Python - Best way to turn string of digits into list of ints

A place to discuss the implementation and style of computer programs.

Moderators: phlip, Moderators General, Prelates

MostlyHarmless
Posts: 154
Joined: Sun Oct 22, 2006 4:29 am UTC

Python - Best way to turn string of digits into list of ints

Postby MostlyHarmless » Wed Jul 15, 2015 6:43 am UTC

First off, I apologize if this belongs in another thread. The best I could find was this, but I didn't want to necro a 6 year old thread just to post something almost on-topic.

On to the question: I've been teaching myself python (3.4), mostly to use for applied math stuff. In a lot of problems I've been working on, I need to take a string of digits (usually from a .txt file, sometimes from input()) and turn the digits into integers for processing. I've found four approaches that seem reasonable, but I'm not sure which is better (and under what conditions other solutions will be better). Let's say, for the sake of argument, that my string is called "line" and that I have to loop through the digits exactly once. Here are the options I've found:

1) nums = map(int, line)
2) nums = (int(chr) for chr in line)
3) nums = list(map(int, line))
4) nums = [int(chr) for chr in line]

Since we're assuming that I only have to loop through nums once, I think option 3 is strictly worse than option 1, but I'm not sure about the others. Is it better to use map than a generator expression? If the string is sufficiently short, am I better off making a list like in option 4? Are there even better methods that I haven't thought of?
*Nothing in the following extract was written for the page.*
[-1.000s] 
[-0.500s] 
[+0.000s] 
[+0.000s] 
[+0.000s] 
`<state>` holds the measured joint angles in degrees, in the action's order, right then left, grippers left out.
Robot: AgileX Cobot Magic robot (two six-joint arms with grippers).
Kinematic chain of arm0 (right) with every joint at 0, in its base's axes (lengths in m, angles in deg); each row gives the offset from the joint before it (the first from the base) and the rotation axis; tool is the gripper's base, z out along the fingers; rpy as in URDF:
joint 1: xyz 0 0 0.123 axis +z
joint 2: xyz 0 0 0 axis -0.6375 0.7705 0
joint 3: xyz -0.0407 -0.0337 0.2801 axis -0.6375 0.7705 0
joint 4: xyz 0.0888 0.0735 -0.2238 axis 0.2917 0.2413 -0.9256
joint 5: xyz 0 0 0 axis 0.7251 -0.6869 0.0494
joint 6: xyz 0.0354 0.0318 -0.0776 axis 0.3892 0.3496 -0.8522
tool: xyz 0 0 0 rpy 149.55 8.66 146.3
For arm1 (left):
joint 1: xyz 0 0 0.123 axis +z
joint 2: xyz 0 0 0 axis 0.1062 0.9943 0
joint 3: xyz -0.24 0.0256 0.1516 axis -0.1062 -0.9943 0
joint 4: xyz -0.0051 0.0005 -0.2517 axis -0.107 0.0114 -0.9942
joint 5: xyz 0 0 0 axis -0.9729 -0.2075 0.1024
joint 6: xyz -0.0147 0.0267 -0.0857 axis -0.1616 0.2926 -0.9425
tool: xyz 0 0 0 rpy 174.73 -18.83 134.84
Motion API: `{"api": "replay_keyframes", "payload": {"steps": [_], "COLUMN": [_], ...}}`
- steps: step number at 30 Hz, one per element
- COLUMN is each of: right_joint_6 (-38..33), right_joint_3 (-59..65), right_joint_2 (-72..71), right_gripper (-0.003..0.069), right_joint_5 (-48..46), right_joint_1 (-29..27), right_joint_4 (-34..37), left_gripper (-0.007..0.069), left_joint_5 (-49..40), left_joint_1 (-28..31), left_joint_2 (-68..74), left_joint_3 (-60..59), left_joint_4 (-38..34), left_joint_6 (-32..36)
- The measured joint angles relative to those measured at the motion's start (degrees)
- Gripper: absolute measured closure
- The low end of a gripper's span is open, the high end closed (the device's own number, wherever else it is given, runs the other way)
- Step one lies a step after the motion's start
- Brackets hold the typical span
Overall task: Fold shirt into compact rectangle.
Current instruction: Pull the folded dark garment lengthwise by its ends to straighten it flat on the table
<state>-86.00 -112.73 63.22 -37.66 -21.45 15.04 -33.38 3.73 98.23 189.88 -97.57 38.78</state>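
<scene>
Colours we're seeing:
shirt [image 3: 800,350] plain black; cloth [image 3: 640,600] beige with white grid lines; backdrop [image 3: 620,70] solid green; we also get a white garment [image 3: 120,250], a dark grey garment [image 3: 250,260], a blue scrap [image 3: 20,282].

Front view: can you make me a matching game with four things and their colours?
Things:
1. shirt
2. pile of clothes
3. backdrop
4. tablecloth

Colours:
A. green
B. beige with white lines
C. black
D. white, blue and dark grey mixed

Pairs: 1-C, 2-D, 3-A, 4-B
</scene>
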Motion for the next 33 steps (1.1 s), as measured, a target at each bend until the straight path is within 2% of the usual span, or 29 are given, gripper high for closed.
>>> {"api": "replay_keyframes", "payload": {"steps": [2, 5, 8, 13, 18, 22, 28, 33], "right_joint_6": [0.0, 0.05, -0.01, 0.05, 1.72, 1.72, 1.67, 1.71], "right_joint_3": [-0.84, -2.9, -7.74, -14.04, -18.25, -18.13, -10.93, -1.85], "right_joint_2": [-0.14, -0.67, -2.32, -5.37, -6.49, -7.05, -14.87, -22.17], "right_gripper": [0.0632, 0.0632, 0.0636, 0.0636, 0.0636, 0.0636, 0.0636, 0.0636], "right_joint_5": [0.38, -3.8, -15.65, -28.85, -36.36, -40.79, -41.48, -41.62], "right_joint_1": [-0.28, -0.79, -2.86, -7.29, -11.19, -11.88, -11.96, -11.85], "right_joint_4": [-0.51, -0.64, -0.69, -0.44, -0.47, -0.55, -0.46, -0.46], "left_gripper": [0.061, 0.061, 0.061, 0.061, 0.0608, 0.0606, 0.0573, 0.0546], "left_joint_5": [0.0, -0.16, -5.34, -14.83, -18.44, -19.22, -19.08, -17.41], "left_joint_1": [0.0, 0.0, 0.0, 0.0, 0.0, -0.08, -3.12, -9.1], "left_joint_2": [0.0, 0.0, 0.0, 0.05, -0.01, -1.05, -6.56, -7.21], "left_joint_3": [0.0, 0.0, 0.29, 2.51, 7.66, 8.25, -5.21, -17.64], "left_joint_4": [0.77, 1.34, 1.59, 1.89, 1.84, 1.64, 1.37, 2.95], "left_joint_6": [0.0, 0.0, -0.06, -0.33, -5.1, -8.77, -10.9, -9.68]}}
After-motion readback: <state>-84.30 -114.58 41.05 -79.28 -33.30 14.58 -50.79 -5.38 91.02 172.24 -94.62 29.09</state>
I realize the most likely answer is that they're all roughly equal, but I'm really curious. Plus, in numerical methods a little more efficiency seems to go an awfully long way.

User avatar
karhell
Posts: 687
Joined: Wed Jun 19, 2013 4:56 pm UTC
Location: Breizh

Re: Python - Best way to turn string of digits into list of

Postby karhell » Wed Jul 15, 2015 2:07 pm UTC

First, let's have a look at your options :

Code: Select all

nums = map(int, line)
  #Returns a Map object; needs to be iterated on to be of any use.
nums = (int(chr) for chr in line)
  #Returns a Generator object; also needs to be iterated on.
nums = list(map(int, line))
  # Returns a list; can be iterated on, can be accessed by index
nums = [int(chr) for chr in line]
  # Returns the exact same list; pretty much equivalent to 3

If I'm not mistaken, to the interpreter, 1 and 2 both read "create an iterator that will call int() on all elements of line", while 3 and 4 read as "call int() on all elements of line and create a list of the results".
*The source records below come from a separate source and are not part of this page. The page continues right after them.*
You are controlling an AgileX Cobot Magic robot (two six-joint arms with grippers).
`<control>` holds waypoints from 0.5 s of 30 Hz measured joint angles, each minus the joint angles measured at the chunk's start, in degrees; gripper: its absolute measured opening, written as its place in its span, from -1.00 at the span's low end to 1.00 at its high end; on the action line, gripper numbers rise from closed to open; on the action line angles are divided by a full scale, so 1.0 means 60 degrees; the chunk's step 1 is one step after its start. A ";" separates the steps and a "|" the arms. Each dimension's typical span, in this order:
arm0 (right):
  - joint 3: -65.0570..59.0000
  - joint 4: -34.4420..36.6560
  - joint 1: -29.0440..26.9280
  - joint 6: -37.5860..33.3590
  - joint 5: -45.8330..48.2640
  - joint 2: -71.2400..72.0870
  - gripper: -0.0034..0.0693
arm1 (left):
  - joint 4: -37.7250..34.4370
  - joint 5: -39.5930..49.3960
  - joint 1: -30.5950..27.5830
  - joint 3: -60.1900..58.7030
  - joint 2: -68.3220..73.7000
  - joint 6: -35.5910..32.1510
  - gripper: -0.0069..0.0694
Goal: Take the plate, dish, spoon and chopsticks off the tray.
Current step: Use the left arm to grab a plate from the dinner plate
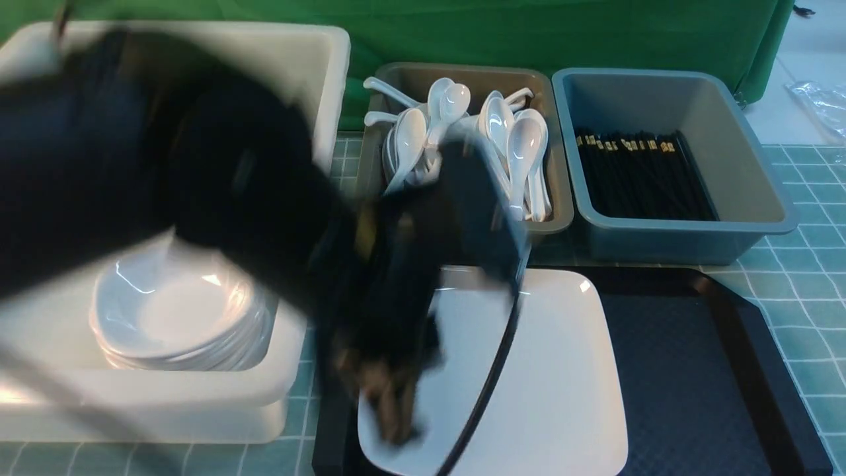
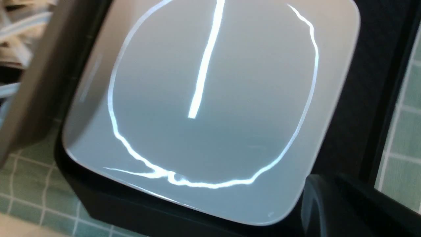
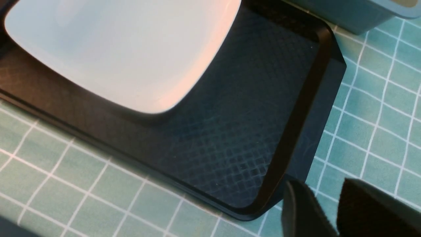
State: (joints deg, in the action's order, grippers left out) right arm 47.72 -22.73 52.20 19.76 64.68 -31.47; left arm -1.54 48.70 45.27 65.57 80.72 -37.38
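The large white plate [image 1: 555,370] [image 2: 213,138] [image 3: 125,46] lies on the left half of the black tray [image 1: 674,370] [image 3: 230,131]. My left arm is motion-blurred as it sweeps over it. Its gripper [image 1: 391,413] hangs shut over the plate's near left corner, and I see nothing in it. In the left wrist view one blurred finger [image 2: 315,207] shows beside the plate's corner. My right gripper [image 3: 320,187] is open and empty above the tablecloth, just off a tray corner. No dish, spoon or chopsticks show on the tray.
A white tub [image 1: 317,73] at the left holds stacked small dishes [image 1: 178,317]. Behind the tray, a brown tub [image 1: 462,68] holds heaped white spoons [image 1: 522,145]. A grey tub [image 1: 727,152] holds black chopsticks [image 1: 641,178]. A green checked cloth covers the table.
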 joint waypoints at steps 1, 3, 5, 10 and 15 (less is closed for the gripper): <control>0.0000 0.0000 0.0000 0.0000 -0.0026 0.0000 -0.31 | -0.0001 -0.0785 0.0199 -0.1152 -0.0404 -0.0802 -0.72; 0.0000 0.0000 0.0000 0.0000 -0.0082 0.0000 -0.31 | -0.0001 -0.1530 0.0330 -0.2099 -0.0626 -0.1541 -0.65; 0.0000 0.0000 0.0000 0.0039 -0.0180 0.0000 -0.31 | 0.0039 -0.2321 0.0373 -0.3048 -0.0684 -0.2282 -0.46; 0.0000 0.0000 0.0000 0.0085 -0.0340 0.0000 -0.31 | 0.0750 -0.3514 0.0373 -0.4126 -0.0425 -0.2721 0.19; 0.0000 0.0008 0.0000 0.0228 -0.0396 0.0000 -0.31 | 0.1036 -0.4568 0.0373 -0.4308 0.0225 -0.2731 0.54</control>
State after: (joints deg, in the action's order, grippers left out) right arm 47.72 -22.68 52.20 21.13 62.30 -31.47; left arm 4.67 21.29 47.51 39.72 82.06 -53.77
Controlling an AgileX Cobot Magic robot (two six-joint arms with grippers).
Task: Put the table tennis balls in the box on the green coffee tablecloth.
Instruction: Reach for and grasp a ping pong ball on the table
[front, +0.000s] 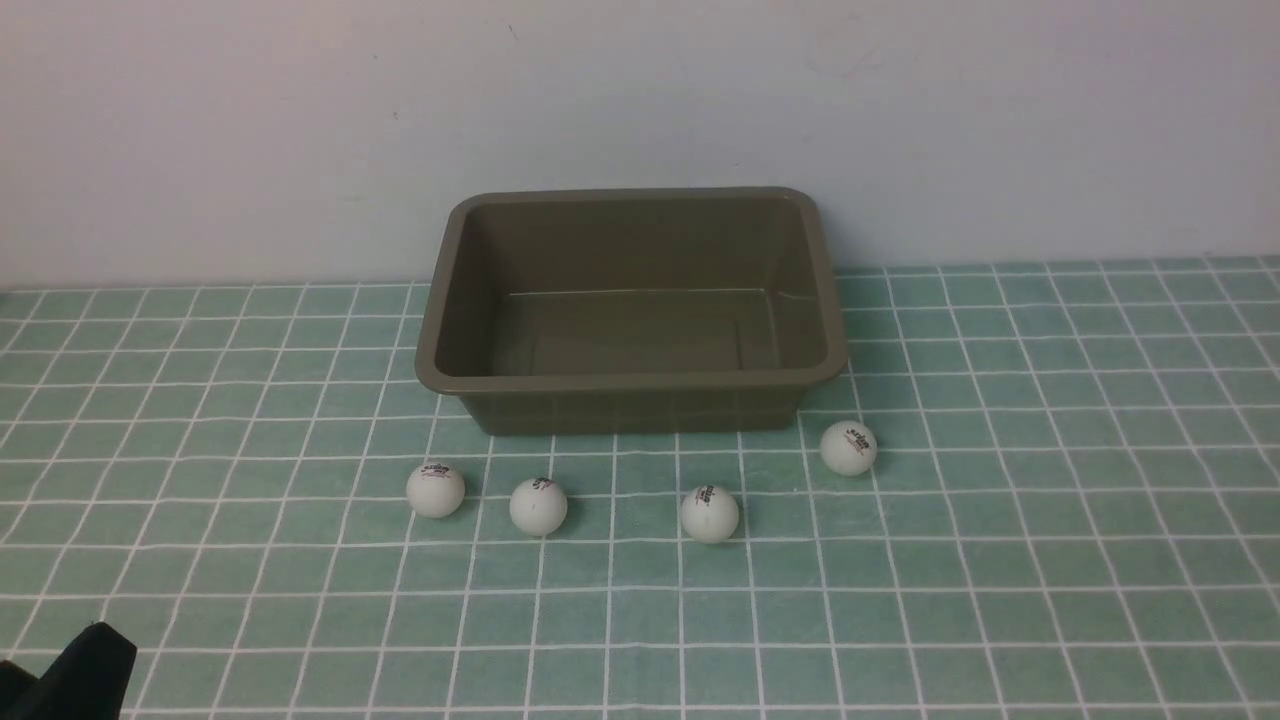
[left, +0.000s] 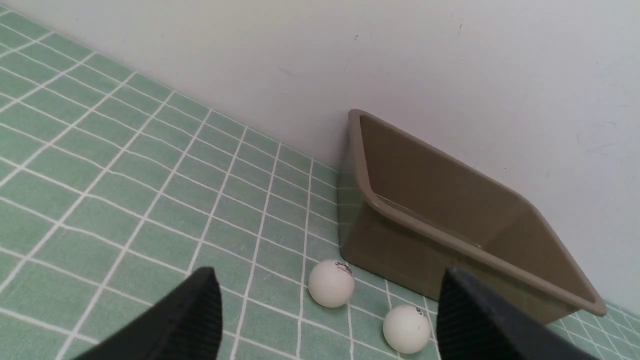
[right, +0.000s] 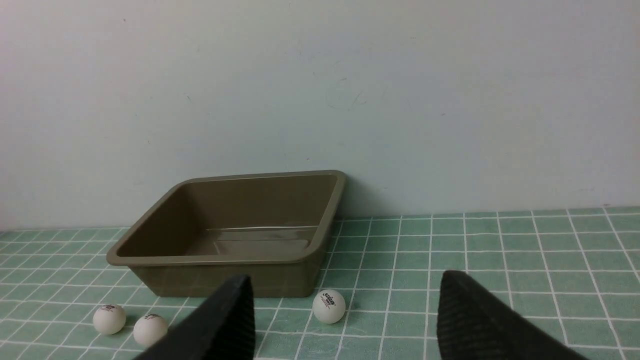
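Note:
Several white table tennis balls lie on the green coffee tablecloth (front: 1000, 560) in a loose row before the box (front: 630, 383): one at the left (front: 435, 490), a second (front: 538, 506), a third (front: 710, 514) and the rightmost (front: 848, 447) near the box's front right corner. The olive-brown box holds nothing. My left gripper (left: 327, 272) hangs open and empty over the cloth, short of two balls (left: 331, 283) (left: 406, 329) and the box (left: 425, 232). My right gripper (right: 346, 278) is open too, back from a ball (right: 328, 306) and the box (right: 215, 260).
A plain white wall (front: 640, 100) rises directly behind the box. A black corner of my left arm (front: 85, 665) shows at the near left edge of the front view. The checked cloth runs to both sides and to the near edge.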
This question provides some insight in the differences between list comprehension and generator expressions.
In short, they're pretty much equivalent, with generators handling very large sequences better, and lists being slightly faster and more flexible (since list expressions will create the full list off the bat, potentially hogging a lot of memory, but actually loading everything in memory, while generators will yield the results as they're needed, using up less memory, but needing to load the next element with every call).

All in all, whichever you end up using will depend on the data you expect to process. If you're looking at a 300Mb file, or are particularly resource-starved, use map(), otherwise, list() works just fine.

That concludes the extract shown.